_What you are asked to do_
Output every line below as it stands, dropping only the images.

_Information shown_
****************************************

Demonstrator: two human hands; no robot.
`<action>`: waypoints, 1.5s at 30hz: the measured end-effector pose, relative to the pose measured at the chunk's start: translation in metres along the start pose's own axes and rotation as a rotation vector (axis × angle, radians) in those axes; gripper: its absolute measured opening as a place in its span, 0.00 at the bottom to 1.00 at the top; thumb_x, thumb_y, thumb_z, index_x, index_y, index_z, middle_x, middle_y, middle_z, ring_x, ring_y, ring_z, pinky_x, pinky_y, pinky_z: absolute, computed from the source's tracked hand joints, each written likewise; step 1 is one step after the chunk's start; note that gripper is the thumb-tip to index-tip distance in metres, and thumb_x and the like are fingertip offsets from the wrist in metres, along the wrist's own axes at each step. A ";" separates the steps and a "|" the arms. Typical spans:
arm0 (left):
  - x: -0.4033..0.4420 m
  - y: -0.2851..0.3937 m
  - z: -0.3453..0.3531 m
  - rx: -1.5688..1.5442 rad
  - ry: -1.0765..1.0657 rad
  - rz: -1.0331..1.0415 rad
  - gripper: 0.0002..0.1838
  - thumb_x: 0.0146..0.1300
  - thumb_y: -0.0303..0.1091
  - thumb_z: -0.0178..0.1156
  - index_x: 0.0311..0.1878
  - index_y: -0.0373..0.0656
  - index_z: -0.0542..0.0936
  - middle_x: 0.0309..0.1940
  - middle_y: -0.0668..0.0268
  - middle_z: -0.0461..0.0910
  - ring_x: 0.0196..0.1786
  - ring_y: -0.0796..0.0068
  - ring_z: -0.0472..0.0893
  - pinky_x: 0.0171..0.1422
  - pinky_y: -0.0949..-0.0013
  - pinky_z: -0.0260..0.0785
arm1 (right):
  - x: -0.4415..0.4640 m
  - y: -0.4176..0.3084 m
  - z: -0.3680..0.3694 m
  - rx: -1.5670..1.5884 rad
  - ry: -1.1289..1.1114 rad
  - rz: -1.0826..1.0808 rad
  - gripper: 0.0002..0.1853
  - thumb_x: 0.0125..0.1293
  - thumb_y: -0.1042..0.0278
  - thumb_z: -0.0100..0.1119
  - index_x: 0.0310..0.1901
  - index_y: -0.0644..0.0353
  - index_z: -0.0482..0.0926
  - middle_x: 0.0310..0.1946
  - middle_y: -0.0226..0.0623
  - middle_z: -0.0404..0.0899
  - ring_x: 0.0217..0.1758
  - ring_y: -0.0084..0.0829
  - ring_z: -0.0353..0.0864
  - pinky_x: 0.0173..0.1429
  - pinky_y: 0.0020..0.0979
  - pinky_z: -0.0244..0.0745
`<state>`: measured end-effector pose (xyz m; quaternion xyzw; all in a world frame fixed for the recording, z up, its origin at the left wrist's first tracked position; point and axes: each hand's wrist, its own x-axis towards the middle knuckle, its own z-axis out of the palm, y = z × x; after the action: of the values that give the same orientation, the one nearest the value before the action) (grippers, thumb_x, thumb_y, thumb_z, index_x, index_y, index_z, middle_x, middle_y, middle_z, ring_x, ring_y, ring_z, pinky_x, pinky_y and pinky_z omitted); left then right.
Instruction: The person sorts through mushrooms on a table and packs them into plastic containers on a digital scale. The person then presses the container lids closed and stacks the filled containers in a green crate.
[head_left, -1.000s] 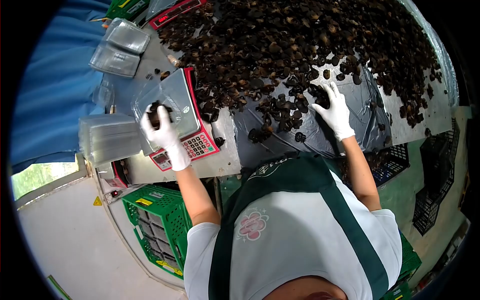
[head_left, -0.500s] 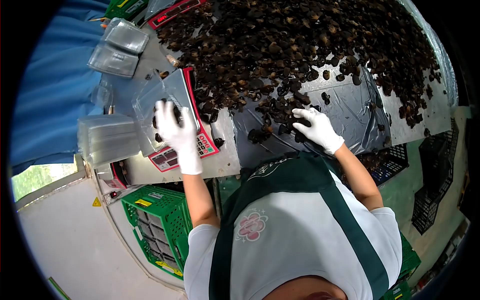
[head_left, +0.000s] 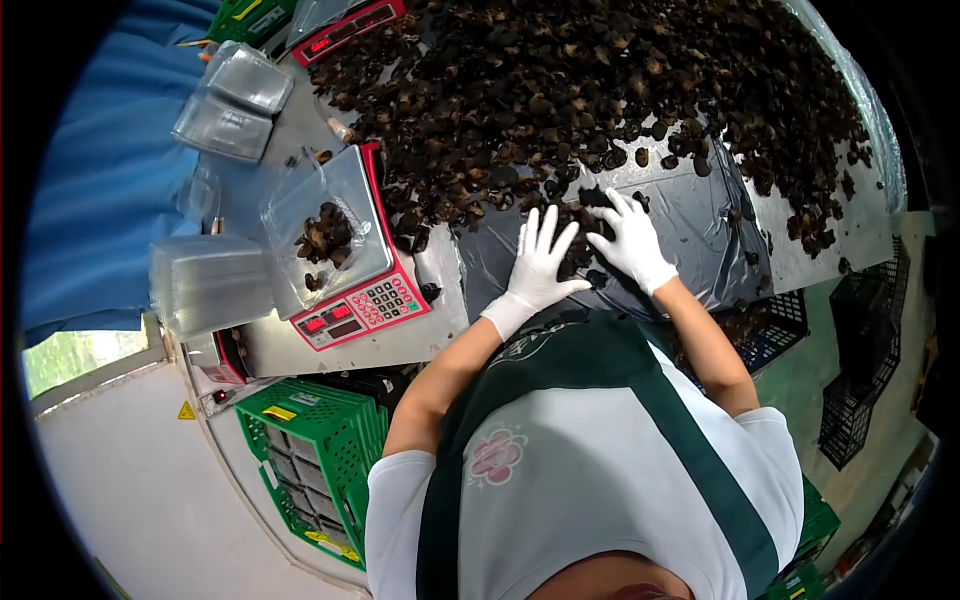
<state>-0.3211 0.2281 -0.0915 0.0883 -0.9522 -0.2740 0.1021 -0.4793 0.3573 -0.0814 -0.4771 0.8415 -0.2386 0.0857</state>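
Note:
My left hand (head_left: pixel 540 266), in a white glove, lies with its fingers spread at the left edge of a small heap of dark brown mushroom pieces (head_left: pixel 574 250), which look like wood ear. On the other side of that heap, my right hand (head_left: pixel 634 245), also gloved, has its fingers stretched over the pieces; its fingertips are partly among them. Both hands rest over black plastic sheeting (head_left: pixel 690 225). To the left, a red scale (head_left: pixel 372 310) carries a clear plastic container (head_left: pixel 290 215) with a clump of mushroom pieces (head_left: pixel 325 235) in it.
A large pile of mushroom pieces (head_left: pixel 600 80) covers the table's far side. Stacked clear containers (head_left: pixel 210 285) and wrapped packs (head_left: pixel 225 125) stand left of the scale. A second red scale (head_left: pixel 345 35) is at the back. Green crates (head_left: pixel 310 460) stand below the table edge.
My left hand has moved right, from above the container on the scale to the small heap. Mushroom pieces now show uncovered in the container. My right hand has shifted slightly.

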 end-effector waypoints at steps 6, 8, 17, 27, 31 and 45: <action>0.035 0.017 0.018 0.066 -0.091 0.318 0.49 0.41 0.57 0.72 0.68 0.51 0.67 0.74 0.56 0.54 0.75 0.43 0.50 0.73 0.37 0.46 | -0.044 0.011 -0.020 0.191 0.107 0.184 0.31 0.53 0.67 0.69 0.61 0.51 0.73 0.65 0.40 0.68 0.65 0.42 0.69 0.66 0.36 0.68; 0.047 0.015 0.020 0.099 -0.059 0.297 0.48 0.45 0.63 0.67 0.69 0.51 0.66 0.74 0.55 0.53 0.75 0.40 0.49 0.72 0.33 0.43 | -0.050 0.018 -0.024 0.180 0.120 0.211 0.35 0.52 0.66 0.70 0.64 0.52 0.69 0.65 0.41 0.69 0.60 0.40 0.73 0.61 0.35 0.72; 0.098 0.023 0.025 0.250 -0.229 0.124 0.55 0.42 0.74 0.63 0.73 0.58 0.61 0.76 0.54 0.45 0.76 0.39 0.43 0.71 0.27 0.35 | -0.049 0.025 -0.014 0.317 0.106 0.552 0.41 0.52 0.66 0.68 0.69 0.55 0.62 0.48 0.50 0.80 0.37 0.44 0.82 0.46 0.38 0.78; 0.095 0.050 0.043 0.161 -0.175 0.516 0.42 0.44 0.51 0.70 0.65 0.58 0.67 0.69 0.63 0.62 0.54 0.62 0.73 0.48 0.53 0.67 | -0.078 0.038 -0.024 0.288 0.067 0.502 0.40 0.53 0.73 0.59 0.70 0.57 0.58 0.47 0.56 0.79 0.49 0.55 0.80 0.52 0.43 0.76; 0.092 0.049 0.046 0.212 -0.226 0.605 0.27 0.53 0.42 0.64 0.58 0.55 0.73 0.58 0.65 0.71 0.44 0.67 0.76 0.38 0.64 0.71 | -0.089 0.039 -0.018 0.413 0.128 0.387 0.41 0.54 0.72 0.62 0.71 0.58 0.57 0.45 0.51 0.81 0.45 0.43 0.84 0.49 0.36 0.78; 0.080 -0.015 0.003 -0.473 0.343 0.006 0.16 0.47 0.21 0.69 0.41 0.45 0.83 0.35 0.63 0.82 0.38 0.69 0.83 0.44 0.71 0.74 | -0.068 0.014 -0.019 0.379 0.136 0.417 0.43 0.51 0.70 0.70 0.69 0.58 0.60 0.67 0.43 0.66 0.38 0.31 0.80 0.47 0.28 0.77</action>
<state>-0.3975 0.1990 -0.0903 0.1045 -0.8310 -0.4691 0.2801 -0.4614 0.4267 -0.0769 -0.2523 0.8655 -0.4003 0.1642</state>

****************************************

_Answer to this task_
Demonstrator: two human hands; no robot.
`<action>`: waypoints, 1.5s at 30hz: the measured end-effector pose, relative to the pose measured at the chunk's start: translation in metres along the start pose's own axes and rotation as a rotation vector (axis × angle, radians) in those axes; gripper: its absolute measured opening as a place in its span, 0.00 at the bottom to 1.00 at the top; thumb_x, thumb_y, thumb_z, index_x, index_y, index_z, middle_x, middle_y, middle_z, ring_x, ring_y, ring_z, pinky_x, pinky_y, pinky_z: absolute, computed from the source's tracked hand joints, each written likewise; step 1 is one step after the chunk's start; note that gripper is the thumb-tip to index-tip distance in metres, and thumb_x and the like are fingertip offsets from the wrist in metres, along the wrist's own axes at each step. A ";" separates the steps and a "|" the arms. Typical spans:
arm0 (left):
  - x: -0.4033..0.4420 m
  - y: -0.2851..0.3937 m
  - z: -0.3453..0.3531 m
  - rx: -1.5688..1.5442 rad
  - ry: -1.0765..1.0657 rad
  - rz: -1.0331..1.0415 rad
  - gripper: 0.0002..0.1838
  - thumb_x: 0.0146..0.1300
  - thumb_y: -0.0303..0.1091
  - thumb_z: -0.0178..0.1156
  - index_x: 0.0311..0.1878
  - index_y: -0.0373..0.0656
  - index_z: -0.0542..0.0936
  - middle_x: 0.0309..0.1940
  - middle_y: -0.0668..0.0268
  - middle_z: -0.0461..0.0910
  - ring_x: 0.0196..0.1786
  - ring_y: -0.0796..0.0068
  - ring_z: -0.0472..0.0893
  - pinky_x: 0.0171..0.1422
  - pinky_y: -0.0949..-0.0013
  - pinky_z: -0.0260..0.0785
arm1 (right):
  - x: -0.4415..0.4640 m
  - y: -0.4176..0.3084 m
  - z: -0.3680..0.3694 m
  - rx: -1.5670..1.5884 rad
  - ry: -1.1289..1.1114 rad
  - rz: -1.0826..1.0808 rad
  - gripper: 0.0002..0.1853
  - thumb_x: 0.0125..0.1293
  - thumb_y: -0.1042..0.0278
  - thumb_z: -0.0100..0.1119
  - index_x: 0.0310..0.1901
  - index_y: -0.0644..0.0353
  - index_z: -0.0482..0.0926
  - middle_x: 0.0310..0.1946
  - middle_y: -0.0226..0.0623
  - middle_z: -0.0404..0.0899
  - ring_x: 0.0217..0.1758
  - ring_y: -0.0084..0.0829
  - ring_z: -0.0353..0.0864
  - pinky_x: 0.0173..0.1429
  - pinky_y: 0.0020..0.0979
  - pinky_z: -0.0244..0.0745
`<state>`: measured end-effector pose (xyz m; quaternion xyzw; all in a world frame fixed for the recording, z up, its origin at the left wrist's first tracked position; point and axes: each hand's wrist, its own x-axis towards the middle knuckle, its own z-axis out of the palm, y = z × x; after the action: of the values that give the same orientation, the one nearest the value before the action) (grippers, thumb_x, thumb_y, thumb_z, index_x, index_y, index_z, middle_x, middle_y, middle_z, ring_x, ring_y, ring_z, pinky_x, pinky_y and pinky_z omitted); left then right.
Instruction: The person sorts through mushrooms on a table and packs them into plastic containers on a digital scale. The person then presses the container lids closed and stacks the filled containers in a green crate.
[head_left, -1.000s] 
[head_left, -0.500s] 
[head_left, +0.000s] 
<state>-0.3211 0.2281 -0.0915 0.0883 -0.9522 -0.2740 0.1021 -0.4793 0.3573 -0.0814 -0.4771 0.8415 -0.2386 0.0857</state>
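Note:
My left hand (head_left: pixel 540 266), in a white glove, lies with its fingers spread at the left edge of a small heap of dark brown mushroom pieces (head_left: pixel 574 250), which look like wood ear. On the other side of that heap, my right hand (head_left: pixel 634 245), also gloved, has its fingers stretched over the pieces; its fingertips are partly among them. Both hands rest over black plastic sheeting (head_left: pixel 690 225). To the left, a red scale (head_left: pixel 372 310) carries a clear plastic container (head_left: pixel 290 215) with a clump of mushroom pieces (head_left: pixel 325 235) in it.
A large pile of mushroom pieces (head_left: pixel 600 80) covers the table's far side. Stacked clear containers (head_left: pixel 210 285) and wrapped packs (head_left: pixel 225 125) stand left of the scale. A second red scale (head_left: pixel 345 35) is at the back. Green crates (head_left: pixel 310 460) stand below the table edge.
My left hand has moved right, from above the container on the scale to the small heap. Mushroom pieces now show uncovered in the container. My right hand has shifted slightly.
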
 end-effector waypoints at steps 6, 8, 17, 27, 31 and 45: <action>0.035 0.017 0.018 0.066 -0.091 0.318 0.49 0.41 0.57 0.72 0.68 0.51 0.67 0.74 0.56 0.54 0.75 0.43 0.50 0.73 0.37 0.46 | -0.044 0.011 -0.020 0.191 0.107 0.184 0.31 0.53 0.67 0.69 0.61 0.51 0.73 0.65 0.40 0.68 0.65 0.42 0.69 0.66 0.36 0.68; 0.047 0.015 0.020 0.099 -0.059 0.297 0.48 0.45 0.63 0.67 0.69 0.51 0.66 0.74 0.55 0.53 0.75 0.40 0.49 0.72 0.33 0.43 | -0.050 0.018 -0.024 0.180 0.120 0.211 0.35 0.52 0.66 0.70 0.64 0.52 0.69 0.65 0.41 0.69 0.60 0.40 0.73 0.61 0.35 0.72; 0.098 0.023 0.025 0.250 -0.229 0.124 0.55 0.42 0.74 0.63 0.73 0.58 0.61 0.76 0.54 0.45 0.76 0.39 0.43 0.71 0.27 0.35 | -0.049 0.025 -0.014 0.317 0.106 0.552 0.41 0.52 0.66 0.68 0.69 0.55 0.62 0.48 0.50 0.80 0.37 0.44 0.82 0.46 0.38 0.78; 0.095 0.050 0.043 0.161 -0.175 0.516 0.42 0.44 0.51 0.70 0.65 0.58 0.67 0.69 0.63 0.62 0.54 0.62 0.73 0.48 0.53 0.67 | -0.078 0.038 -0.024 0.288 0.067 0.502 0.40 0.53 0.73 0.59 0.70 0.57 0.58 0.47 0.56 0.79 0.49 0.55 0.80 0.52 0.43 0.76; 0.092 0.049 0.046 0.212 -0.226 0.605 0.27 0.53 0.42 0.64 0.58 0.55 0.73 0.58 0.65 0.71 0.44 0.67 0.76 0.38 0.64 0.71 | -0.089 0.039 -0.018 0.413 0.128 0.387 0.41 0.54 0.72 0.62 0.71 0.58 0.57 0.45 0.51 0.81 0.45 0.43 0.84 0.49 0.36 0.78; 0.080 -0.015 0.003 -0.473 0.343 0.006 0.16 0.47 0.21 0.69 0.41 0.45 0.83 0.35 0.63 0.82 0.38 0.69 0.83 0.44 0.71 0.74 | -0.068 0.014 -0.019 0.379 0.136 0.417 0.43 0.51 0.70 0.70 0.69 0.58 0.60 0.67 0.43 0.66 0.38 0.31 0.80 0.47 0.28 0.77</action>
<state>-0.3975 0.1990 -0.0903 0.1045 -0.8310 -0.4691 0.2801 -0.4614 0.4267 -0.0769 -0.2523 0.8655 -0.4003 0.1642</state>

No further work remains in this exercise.